====== MATERIALS PROVIDED

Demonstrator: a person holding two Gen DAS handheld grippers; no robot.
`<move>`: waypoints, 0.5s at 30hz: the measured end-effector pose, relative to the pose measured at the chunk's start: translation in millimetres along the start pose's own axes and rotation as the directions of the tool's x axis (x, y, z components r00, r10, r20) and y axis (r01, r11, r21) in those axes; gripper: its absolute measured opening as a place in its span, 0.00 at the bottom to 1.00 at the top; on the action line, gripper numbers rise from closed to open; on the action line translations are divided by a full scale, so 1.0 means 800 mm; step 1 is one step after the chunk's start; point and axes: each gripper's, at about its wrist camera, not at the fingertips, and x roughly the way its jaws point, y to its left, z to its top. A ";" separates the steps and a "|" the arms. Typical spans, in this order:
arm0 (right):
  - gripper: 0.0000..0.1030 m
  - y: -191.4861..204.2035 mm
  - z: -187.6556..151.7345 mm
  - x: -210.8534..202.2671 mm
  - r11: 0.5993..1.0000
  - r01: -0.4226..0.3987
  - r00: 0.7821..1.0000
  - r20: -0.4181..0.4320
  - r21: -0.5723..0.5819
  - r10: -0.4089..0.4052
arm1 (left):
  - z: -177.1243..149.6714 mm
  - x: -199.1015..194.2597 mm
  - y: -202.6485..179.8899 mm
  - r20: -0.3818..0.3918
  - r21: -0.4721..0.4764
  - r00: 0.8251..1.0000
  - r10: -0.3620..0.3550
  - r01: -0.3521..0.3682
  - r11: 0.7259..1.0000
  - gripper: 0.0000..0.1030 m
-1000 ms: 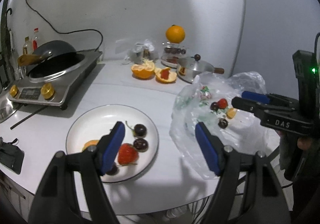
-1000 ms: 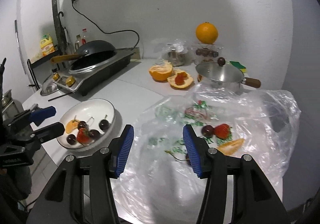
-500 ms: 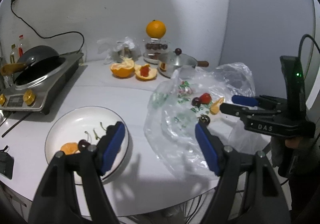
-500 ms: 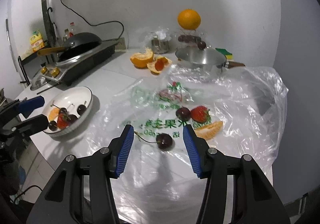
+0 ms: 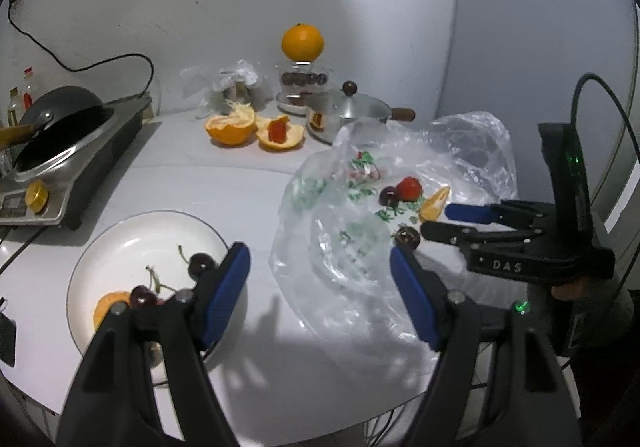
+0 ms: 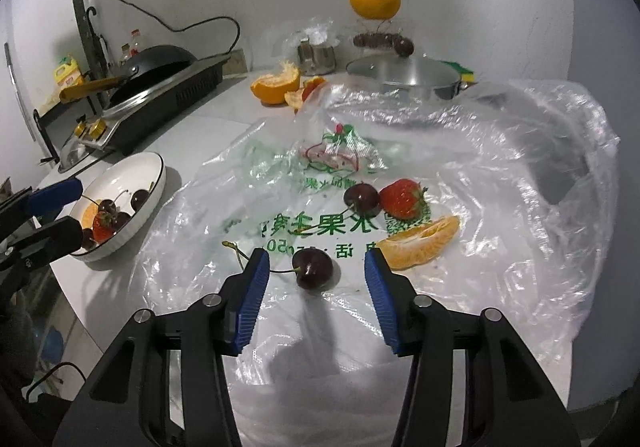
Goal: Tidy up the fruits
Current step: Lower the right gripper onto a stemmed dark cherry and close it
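White countertop (image 5: 192, 183) against a pale wall, with a clear plastic bag (image 5: 344, 271) spread flat as the landmark.

Left wrist view: left gripper (image 5: 320, 279) hovering with blue pads spread wide, nothing between them, one finger over the near rim of a white plate (image 5: 132, 235) lying left of the bag. On the plate: two dark cherries (image 5: 200, 263) and an orange piece (image 5: 105, 309), partly hidden behind the finger. On the bag: cherry (image 5: 408, 237) nearest its front edge, a second cherry (image 5: 389, 196) touching a strawberry (image 5: 409, 188) farther in, an orange segment (image 5: 434, 205) just right of these. Right gripper (image 5: 434, 221) reaching in from the right of the bag, tips beside the front cherry. Behind the bag: lidded steel pan (image 5: 352, 113), halved orange peels (image 5: 252, 129), whole orange (image 5: 302, 42) atop a glass jar. Far left of the bag: induction cooker with a black wok (image 5: 60, 119).

Right wrist view: right gripper (image 6: 314, 273) low over the bag, jaws just closing in yet not pressing, pads apart on either side of the front cherry (image 6: 313, 269), its stem passing the left pad. Beyond it on the bag: second cherry (image 6: 362, 197) against the strawberry (image 6: 402, 199), orange segment (image 6: 420, 243) just right of the right pad. Left of the bag: plate (image 6: 156, 175) holding cherries, a strawberry and an orange piece, left gripper (image 6: 60, 211) at its near rim, pads spread.
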 end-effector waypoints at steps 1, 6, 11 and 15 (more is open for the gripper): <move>0.48 0.000 0.000 0.003 1.000 -0.001 1.000 -0.008 -0.009 0.001 | 0.000 0.002 0.000 -0.003 0.000 1.000 -0.002 0.002 1.000 0.72; 0.41 0.002 -0.004 0.008 0.998 -0.016 0.999 -0.039 -0.057 0.013 | 0.002 0.016 0.001 -0.013 -0.006 1.000 -0.013 0.012 1.000 0.72; 0.41 0.010 -0.007 0.020 0.995 -0.017 0.998 -0.067 -0.098 0.010 | 0.002 0.025 -0.003 -0.023 -0.004 0.999 -0.026 0.025 1.000 0.72; 0.38 0.018 -0.003 0.032 0.992 -0.005 0.997 -0.077 -0.122 -0.005 | 0.001 0.028 -0.001 -0.028 -0.008 0.999 -0.026 0.026 1.000 0.72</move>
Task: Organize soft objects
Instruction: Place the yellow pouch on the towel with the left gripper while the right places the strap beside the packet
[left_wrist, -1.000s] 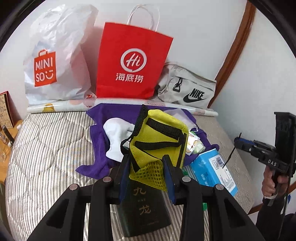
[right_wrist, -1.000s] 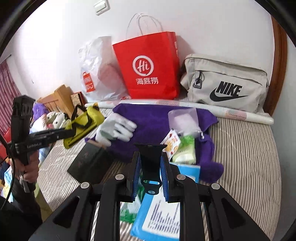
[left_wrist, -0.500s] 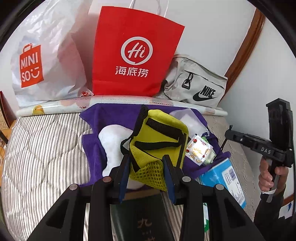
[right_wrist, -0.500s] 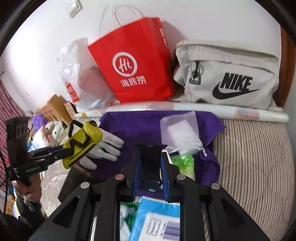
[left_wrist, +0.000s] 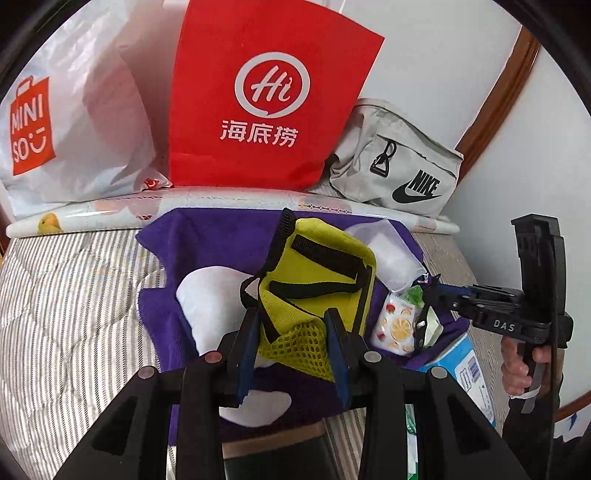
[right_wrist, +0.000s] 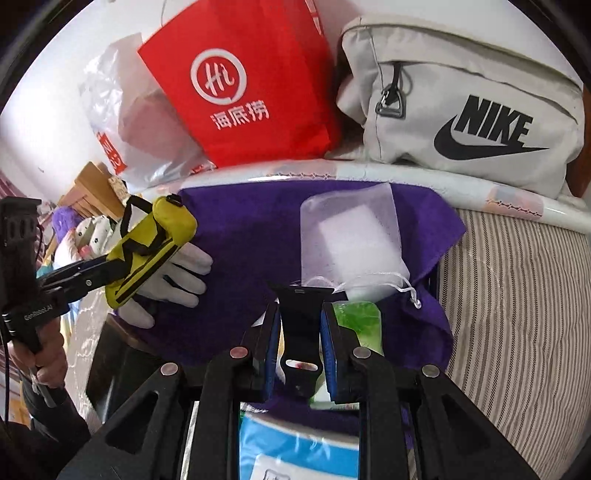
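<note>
- I am holding the yellow pouch in my left gripper; its blue pads are pinching the pouch's mesh end, and the pouch is hanging in the air above the purple towel.
- In the right wrist view the same pouch is sticking out tilted from the left gripper, just over a white glove lying on the towel.
- My right gripper is clamping a black strap buckle between its pads, with the jaws nearly together around it.
- Just past the buckle, a clear mesh bag with something white inside is lying on the towel, and a green packet is sitting beside it.
- A blue tissue pack is lying under the right gripper, at the towel's near edge.
- Against the wall, a red paper bag, a white plastic bag and a grey waist bag are standing in a row on the striped mattress.
- A hand is gripping the right gripper's handle.
</note>
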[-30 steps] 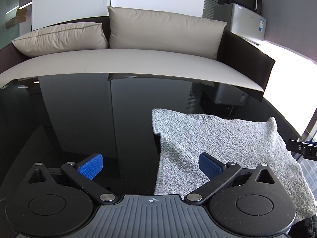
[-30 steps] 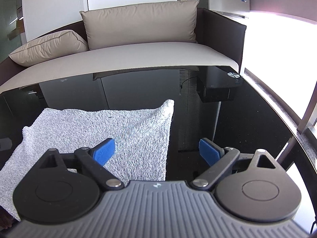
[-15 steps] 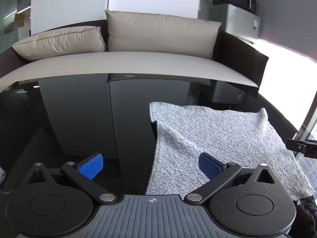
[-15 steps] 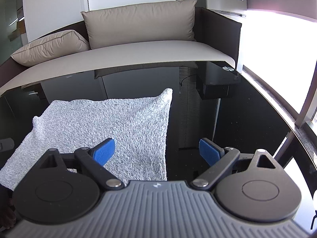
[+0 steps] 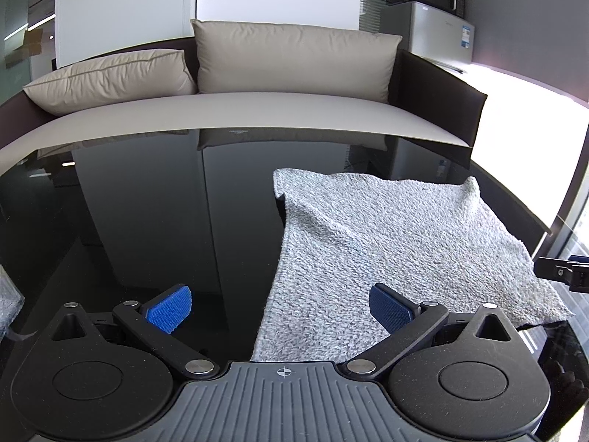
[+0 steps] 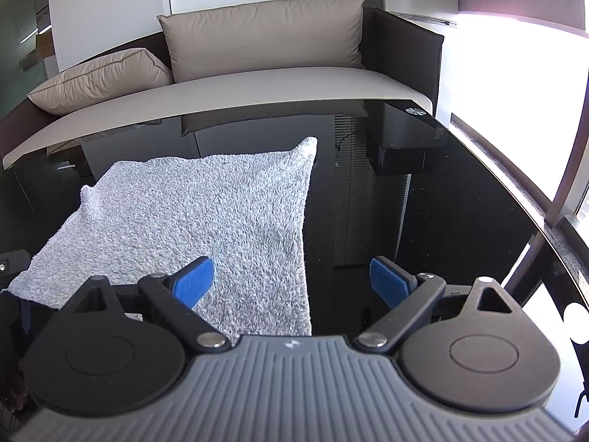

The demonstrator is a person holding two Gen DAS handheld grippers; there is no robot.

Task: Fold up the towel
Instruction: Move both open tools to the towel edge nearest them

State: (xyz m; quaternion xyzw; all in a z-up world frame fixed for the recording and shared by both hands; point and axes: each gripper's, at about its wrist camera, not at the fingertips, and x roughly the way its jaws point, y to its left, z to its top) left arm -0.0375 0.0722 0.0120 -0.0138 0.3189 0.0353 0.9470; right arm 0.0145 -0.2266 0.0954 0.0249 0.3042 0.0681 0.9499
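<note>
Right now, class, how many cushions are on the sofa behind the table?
2. One cushion lies flat at the sofa's left end; a larger cushion stands upright beside it against the backrest. Beyond the frame's left edge, more could be hidden.

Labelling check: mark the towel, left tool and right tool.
towel (image 6: 206, 213), right wrist view, middle of its top face.
left tool (image 5: 281, 307), left wrist view, midway between the fingertips.
right tool (image 6: 291, 281), right wrist view, midway between the fingertips.

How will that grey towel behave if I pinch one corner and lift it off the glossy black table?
The towel looks soft and loopy with a ripple already near one edge, so it will probably droop limply. On the glossy table it may slide rather than stay put. It is likely light.
</note>
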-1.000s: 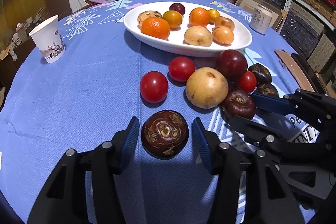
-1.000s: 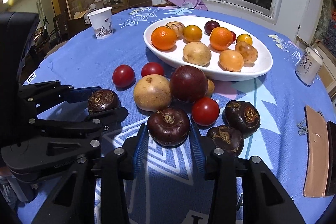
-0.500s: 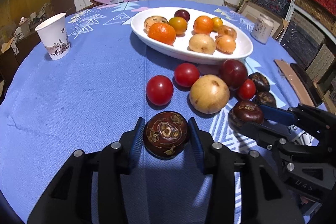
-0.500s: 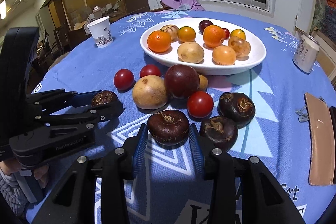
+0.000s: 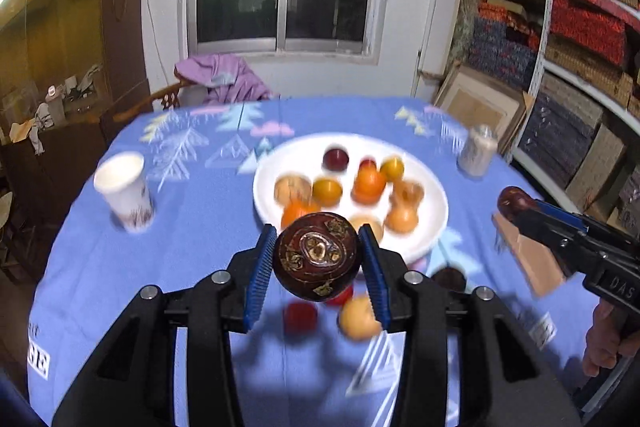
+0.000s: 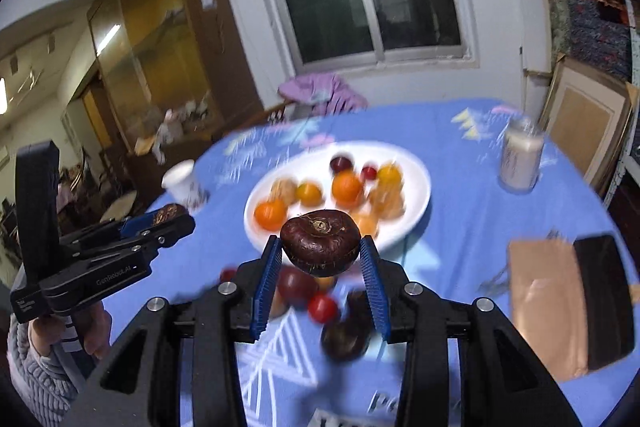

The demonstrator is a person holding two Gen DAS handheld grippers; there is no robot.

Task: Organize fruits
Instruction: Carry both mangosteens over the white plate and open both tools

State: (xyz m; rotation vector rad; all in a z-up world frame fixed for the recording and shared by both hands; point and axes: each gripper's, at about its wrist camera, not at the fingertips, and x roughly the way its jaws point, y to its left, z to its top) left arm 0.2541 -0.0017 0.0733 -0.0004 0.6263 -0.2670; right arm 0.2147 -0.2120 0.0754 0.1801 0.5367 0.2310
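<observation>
Two dark water chestnuts up in the air, clear of the blue cloth. Glossy maroon chestnut (image 5: 316, 257), flat scarred top with gold flecks facing the camera, pinched between blue pads. Second chestnut (image 6: 320, 247), darker, matte, stem nub up, tilted slightly, likewise clamped. Beyond, white oval plate (image 5: 434, 215) loaded with blurred oranges, yellow and tan fruits, one plum. Below, on the cloth: red tomatoes, tan fruit (image 5: 358, 319), more dark chestnuts (image 6: 345, 341).

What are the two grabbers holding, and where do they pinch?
Each holds one dark water chestnut by its sides: left gripper on one, right gripper on another.
</observation>
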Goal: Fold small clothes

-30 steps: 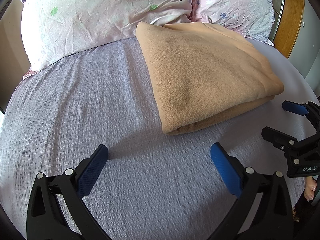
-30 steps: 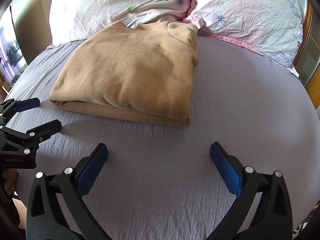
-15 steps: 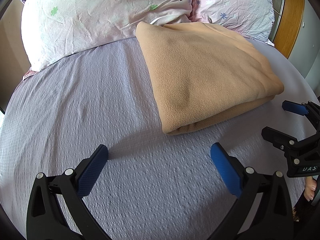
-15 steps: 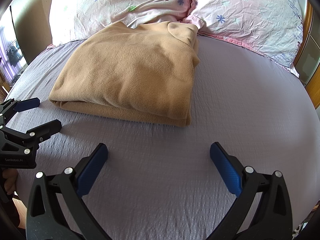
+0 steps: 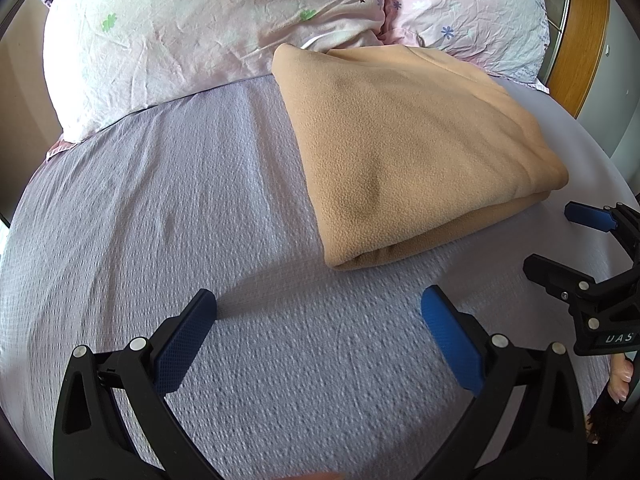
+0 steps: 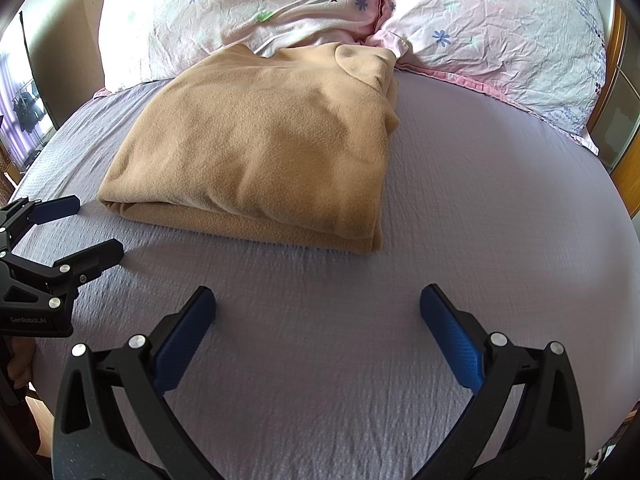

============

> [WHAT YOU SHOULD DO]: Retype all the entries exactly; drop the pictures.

> [ANSWER SECTION]:
Demonstrator: a person holding two Gen DAS handheld grippers; no robot.
`<move>`: waypoints, 0.5s at 30hz: the measured end-effector pose, relative to the pose measured at the chunk's start: translation in millimetres along the start pose's own axes and rotation as the directions of the tool's x axis (x, y, z components r00, r10, r20) and y axis (r01, r11, r21) in those axes; gripper: its absolute measured opening as a place in its span, 0.00 at the bottom to 1.00 at the top; on the action line, gripper numbers rise from closed to open; on the action line translations are divided by a full scale, so 1.0 means 800 mm; step 1 is one step after the chunk's start; point and axes: each gripper's, at about its wrist camera, not at the fingertips, and x roughly the way its jaws point, y to its left, z to its top. A ";" separates the steps and a "|" the arms. Typical spans, in this order:
arm0 (right):
  - gripper: 0.0000..0.1030 m
  - y: -191.4861..204.2035 mm
  - z: -187.6556..151.7345 mm
  - x: -210.8534..202.2671 mm
  - r11: 0.5993..1.0000
  - r01: -0.4226..0.3987
  - r00: 0.7821..1.0000
  - r20: -0.4181..0.4320
  - r21: -0.5723..0.5819
  - r10: -0.4089..0.4052
arm1 (left):
  - z: -177.1243..149.6714 mm
  - x: -199.1015..194.2597 mm
  - y: -202.6485..179.8899 mm
  - r20: -0.3818..0.3918
  - r21: -0.4721..0.4764
  - r00: 0.8251..1.0000
  - r10: -0.3620..0.3550
  - r01: -0.3521..0.3682
  - r11: 0.7259..1.0000
  - gripper: 0.0000..0.1030 m
-1000 ms: 
-1000 ms: 
-500 ms: 
-500 ms: 
+0 ms: 
+0 ms: 
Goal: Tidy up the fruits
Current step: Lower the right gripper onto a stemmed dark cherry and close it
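White countertop (image 5: 192, 183) against a pale wall, with a clear plastic bag (image 5: 344, 271) spread flat as the landmark.

Left wrist view: left gripper (image 5: 320, 279) hovering with blue pads spread wide, nothing between them, one finger over the near rim of a white plate (image 5: 132, 235) lying left of the bag. On the plate: two dark cherries (image 5: 200, 263) and an orange piece (image 5: 105, 309), partly hidden behind the finger. On the bag: cherry (image 5: 408, 237) nearest its front edge, a second cherry (image 5: 389, 196) touching a strawberry (image 5: 409, 188) farther in, an orange segment (image 5: 434, 205) just right of these. Right gripper (image 5: 434, 221) reaching in from the right of the bag, tips beside the front cherry. Behind the bag: lidded steel pan (image 5: 352, 113), halved orange peels (image 5: 252, 129), whole orange (image 5: 302, 42) atop a glass jar. Far left of the bag: induction cooker with a black wok (image 5: 60, 119).

Right wrist view: right gripper (image 6: 314, 273) low over the bag, jaws just closing in yet not pressing, pads apart on either side of the front cherry (image 6: 313, 269), its stem passing the left pad. Beyond it on the bag: second cherry (image 6: 362, 197) against the strawberry (image 6: 402, 199), orange segment (image 6: 420, 243) just right of the right pad. Left of the bag: plate (image 6: 156, 175) holding cherries, a strawberry and an orange piece, left gripper (image 6: 60, 211) at its near rim, pads spread.
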 end-effector waypoints at steps 1, 6, 11 and 15 (more is open for the gripper): <move>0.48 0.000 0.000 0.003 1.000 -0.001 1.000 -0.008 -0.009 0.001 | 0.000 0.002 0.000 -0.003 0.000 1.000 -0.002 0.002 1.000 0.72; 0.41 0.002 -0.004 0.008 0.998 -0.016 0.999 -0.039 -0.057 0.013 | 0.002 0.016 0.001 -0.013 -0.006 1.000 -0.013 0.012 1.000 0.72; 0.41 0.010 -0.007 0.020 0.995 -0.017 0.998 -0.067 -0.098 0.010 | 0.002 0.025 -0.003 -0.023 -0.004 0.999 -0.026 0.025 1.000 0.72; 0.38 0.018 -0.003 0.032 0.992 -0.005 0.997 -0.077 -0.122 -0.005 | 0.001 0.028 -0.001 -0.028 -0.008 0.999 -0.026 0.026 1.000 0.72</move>
Task: Organize soft objects
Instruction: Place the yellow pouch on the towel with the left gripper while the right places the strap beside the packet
[left_wrist, -1.000s] 
[right_wrist, -1.000s] 
[left_wrist, -0.500s] 
[right_wrist, -0.500s] 
[left_wrist, +0.000s] 
[right_wrist, +0.000s] 
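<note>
- I am holding the yellow pouch in my left gripper; its blue pads are pinching the pouch's mesh end, and the pouch is hanging in the air above the purple towel.
- In the right wrist view the same pouch is sticking out tilted from the left gripper, just over a white glove lying on the towel.
- My right gripper is clamping a black strap buckle between its pads, with the jaws nearly together around it.
- Just past the buckle, a clear mesh bag with something white inside is lying on the towel, and a green packet is sitting beside it.
- A blue tissue pack is lying under the right gripper, at the towel's near edge.
- Against the wall, a red paper bag, a white plastic bag and a grey waist bag are standing in a row on the striped mattress.
- A hand is gripping the right gripper's handle.
</note>
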[-30 steps] 
[-30 steps] 
[-15 steps] 
[-15 steps] 
[+0 steps] 
[+0 steps] 

The demonstrator is a person holding two Gen DAS handheld grippers; there is no robot.

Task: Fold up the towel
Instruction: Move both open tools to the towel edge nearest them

State: (xyz m; quaternion xyzw; all in a z-up world frame fixed for the recording and shared by both hands; point and axes: each gripper's, at about its wrist camera, not at the fingertips, and x roughly the way its jaws point, y to its left, z to its top) left arm -0.0375 0.0722 0.0120 -0.0138 0.3189 0.0353 0.9470; right arm 0.0145 -0.2266 0.0954 0.0249 0.3042 0.0681 0.9499
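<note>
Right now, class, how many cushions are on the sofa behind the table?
2. One cushion lies flat at the sofa's left end; a larger cushion stands upright beside it against the backrest. Beyond the frame's left edge, more could be hidden.

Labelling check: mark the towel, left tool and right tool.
towel (image 6: 206, 213), right wrist view, middle of its top face.
left tool (image 5: 281, 307), left wrist view, midway between the fingertips.
right tool (image 6: 291, 281), right wrist view, midway between the fingertips.

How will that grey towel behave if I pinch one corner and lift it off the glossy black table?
The towel looks soft and loopy with a ripple already near one edge, so it will probably droop limply. On the glossy table it may slide rather than stay put. It is likely light.
</note>
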-1.000s: 
-1.000s: 
-0.500s: 
-0.500s: 
+0.000s: 
+0.000s: 

The demonstrator is a person holding two Gen DAS handheld grippers; there is no robot.

Task: Organize fruits
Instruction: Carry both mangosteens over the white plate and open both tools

State: (xyz m; rotation vector rad; all in a z-up world frame fixed for the recording and shared by both hands; point and axes: each gripper's, at about its wrist camera, not at the fingertips, and x roughly the way its jaws point, y to its left, z to its top) left arm 0.2541 -0.0017 0.0733 -0.0004 0.6263 -0.2670; right arm 0.2147 -0.2120 0.0754 0.1801 0.5367 0.2310
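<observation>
Two dark water chestnuts up in the air, clear of the blue cloth. Glossy maroon chestnut (image 5: 316, 257), flat scarred top with gold flecks facing the camera, pinched between blue pads. Second chestnut (image 6: 320, 247), darker, matte, stem nub up, tilted slightly, likewise clamped. Beyond, white oval plate (image 5: 434, 215) loaded with blurred oranges, yellow and tan fruits, one plum. Below, on the cloth: red tomatoes, tan fruit (image 5: 358, 319), more dark chestnuts (image 6: 345, 341).

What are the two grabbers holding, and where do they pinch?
Each holds one dark water chestnut by its sides: left gripper on one, right gripper on another.
</observation>
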Goal: Fold small clothes

-30 steps: 
-30 steps: 
-15 steps: 
-15 steps: 
+0 steps: 
+0 steps: 

The response to this exercise is now complete.